- Exercise requirements
In your copy, each line below is repeated exactly and no image appears.

┌────────

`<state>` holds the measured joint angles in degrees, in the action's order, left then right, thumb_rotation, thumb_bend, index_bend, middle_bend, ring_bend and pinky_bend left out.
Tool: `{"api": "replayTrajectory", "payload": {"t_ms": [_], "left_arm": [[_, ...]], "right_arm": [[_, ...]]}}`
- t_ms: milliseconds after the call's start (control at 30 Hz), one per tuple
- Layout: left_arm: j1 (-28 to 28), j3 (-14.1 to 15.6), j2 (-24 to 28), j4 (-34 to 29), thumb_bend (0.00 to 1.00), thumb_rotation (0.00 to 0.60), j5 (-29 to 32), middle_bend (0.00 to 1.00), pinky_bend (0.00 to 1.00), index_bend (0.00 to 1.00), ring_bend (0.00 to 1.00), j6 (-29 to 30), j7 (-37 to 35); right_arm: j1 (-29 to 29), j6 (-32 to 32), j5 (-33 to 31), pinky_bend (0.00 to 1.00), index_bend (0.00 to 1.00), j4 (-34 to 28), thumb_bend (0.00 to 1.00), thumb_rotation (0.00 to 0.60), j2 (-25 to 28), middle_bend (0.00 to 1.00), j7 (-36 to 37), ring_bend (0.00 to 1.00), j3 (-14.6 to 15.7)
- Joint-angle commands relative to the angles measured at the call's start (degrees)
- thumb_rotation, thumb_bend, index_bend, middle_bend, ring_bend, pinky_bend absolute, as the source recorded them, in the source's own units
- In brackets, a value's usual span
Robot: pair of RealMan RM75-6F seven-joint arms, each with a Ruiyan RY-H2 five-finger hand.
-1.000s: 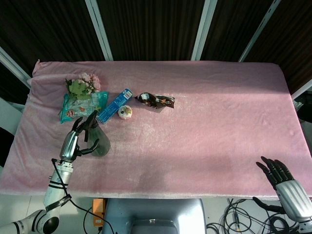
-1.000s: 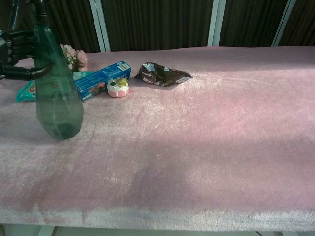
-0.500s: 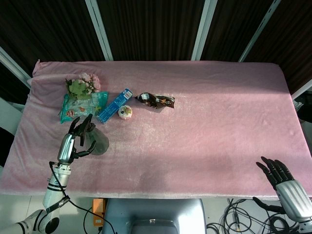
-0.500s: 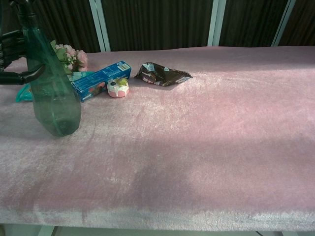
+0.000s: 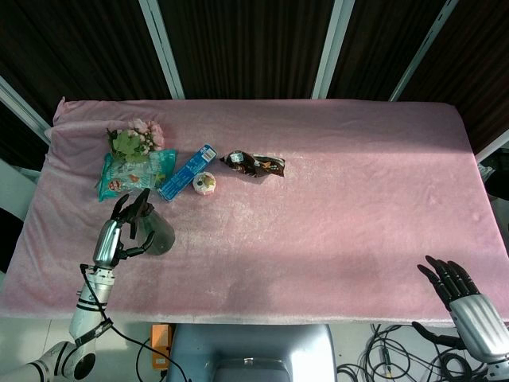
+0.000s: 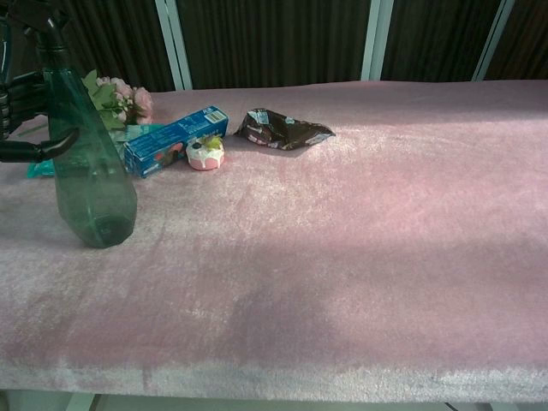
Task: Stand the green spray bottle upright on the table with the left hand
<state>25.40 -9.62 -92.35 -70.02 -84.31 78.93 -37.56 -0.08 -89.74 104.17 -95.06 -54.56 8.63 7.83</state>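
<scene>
The green spray bottle [image 5: 161, 233] [image 6: 90, 180] is a translucent dark-green bottle with a black trigger head. It stands upright on the pink tablecloth [image 5: 334, 215] near the left front of the table. My left hand [image 5: 118, 235] [image 6: 21, 111] holds it around the neck, with the thumb curling across the front of the bottle in the chest view. My right hand [image 5: 468, 304] hangs below the table's front right corner, fingers spread and holding nothing. It shows only in the head view.
Behind the bottle lie a bunch of pink flowers [image 5: 135, 141] [image 6: 120, 96], a teal snack packet [image 5: 131, 171], a blue box [image 5: 188, 171] [image 6: 171, 139], a small round pink cake toy [image 5: 204, 183] [image 6: 205, 152] and a brown wrapper [image 5: 254, 164] [image 6: 282, 128].
My left hand and the bottle have drifted a little left and toward the table's front edge. The bottle has gone from slightly tilted to upright.
</scene>
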Motion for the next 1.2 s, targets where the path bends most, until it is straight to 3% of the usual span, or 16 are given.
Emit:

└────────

- Reply
`<state>` holds the measured joint angles in degrees, in the action's order, left then right, thumb_rotation, thumb_bend, index_bend, middle_bend, ring_bend and pinky_bend left out.
Tool: `{"api": "replayTrajectory", "payload": {"t_ms": [_], "left_arm": [[_, ...]], "right_arm": [[_, ...]]}}`
- t_ms: milliseconds after the call's start (control at 30 Hz), one per tuple
- Layout: left_arm: j1 (-28 to 28), j3 (-14.1 to 15.6), j2 (-24 to 28), j4 (-34 to 29), thumb_bend (0.00 to 1.00), thumb_rotation (0.00 to 0.60), j5 (-29 to 32), middle_bend (0.00 to 1.00), pinky_bend (0.00 to 1.00), index_bend (0.00 to 1.00), ring_bend (0.00 to 1.00), j6 (-29 to 30), j7 (-37 to 35); right_arm: j1 (-29 to 29), j6 (-32 to 32), j5 (-33 to 31), pinky_bend (0.00 to 1.00), index_bend (0.00 to 1.00), j4 (-34 to 28), thumb_bend (0.00 to 1.00), thumb_rotation (0.00 to 0.60), j2 (-25 to 28), middle_bend (0.00 to 1.00), j7 (-36 to 37), ring_bend (0.00 to 1.00), j3 (-14.6 to 15.7)
- Joint-angle commands relative to the angles measured at the call's start (degrees)
- thumb_rotation, thumb_bend, index_bend, middle_bend, ring_bend, pinky_bend absolute, as the source recorded them, in the source's own units
- In brackets, a value's usual span
Robot: pair of RealMan RM75-6F seven-joint arms, each with a Ruiyan RY-H2 five-finger hand.
-1.000s: 
-1.000s: 
-0.500s: 
-0.500s: 
+0.000s: 
+0.000s: 
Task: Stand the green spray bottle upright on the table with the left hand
<state>25.40 -9.62 -92.35 -70.02 -84.31 78.93 -37.56 -0.08 -89.74 104.17 -95.06 -54.56 8.63 7.83</state>
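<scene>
The green spray bottle [image 5: 161, 233] [image 6: 90, 180] is a translucent dark-green bottle with a black trigger head. It stands upright on the pink tablecloth [image 5: 334, 215] near the left front of the table. My left hand [image 5: 118, 235] [image 6: 21, 111] holds it around the neck, with the thumb curling across the front of the bottle in the chest view. My right hand [image 5: 468, 304] hangs below the table's front right corner, fingers spread and holding nothing. It shows only in the head view.
Behind the bottle lie a bunch of pink flowers [image 5: 135, 141] [image 6: 120, 96], a teal snack packet [image 5: 131, 171], a blue box [image 5: 188, 171] [image 6: 171, 139], a small round pink cake toy [image 5: 204, 183] [image 6: 205, 152] and a brown wrapper [image 5: 254, 164] [image 6: 282, 128].
My left hand and the bottle have drifted a little left and toward the table's front edge. The bottle has gone from slightly tilted to upright.
</scene>
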Motion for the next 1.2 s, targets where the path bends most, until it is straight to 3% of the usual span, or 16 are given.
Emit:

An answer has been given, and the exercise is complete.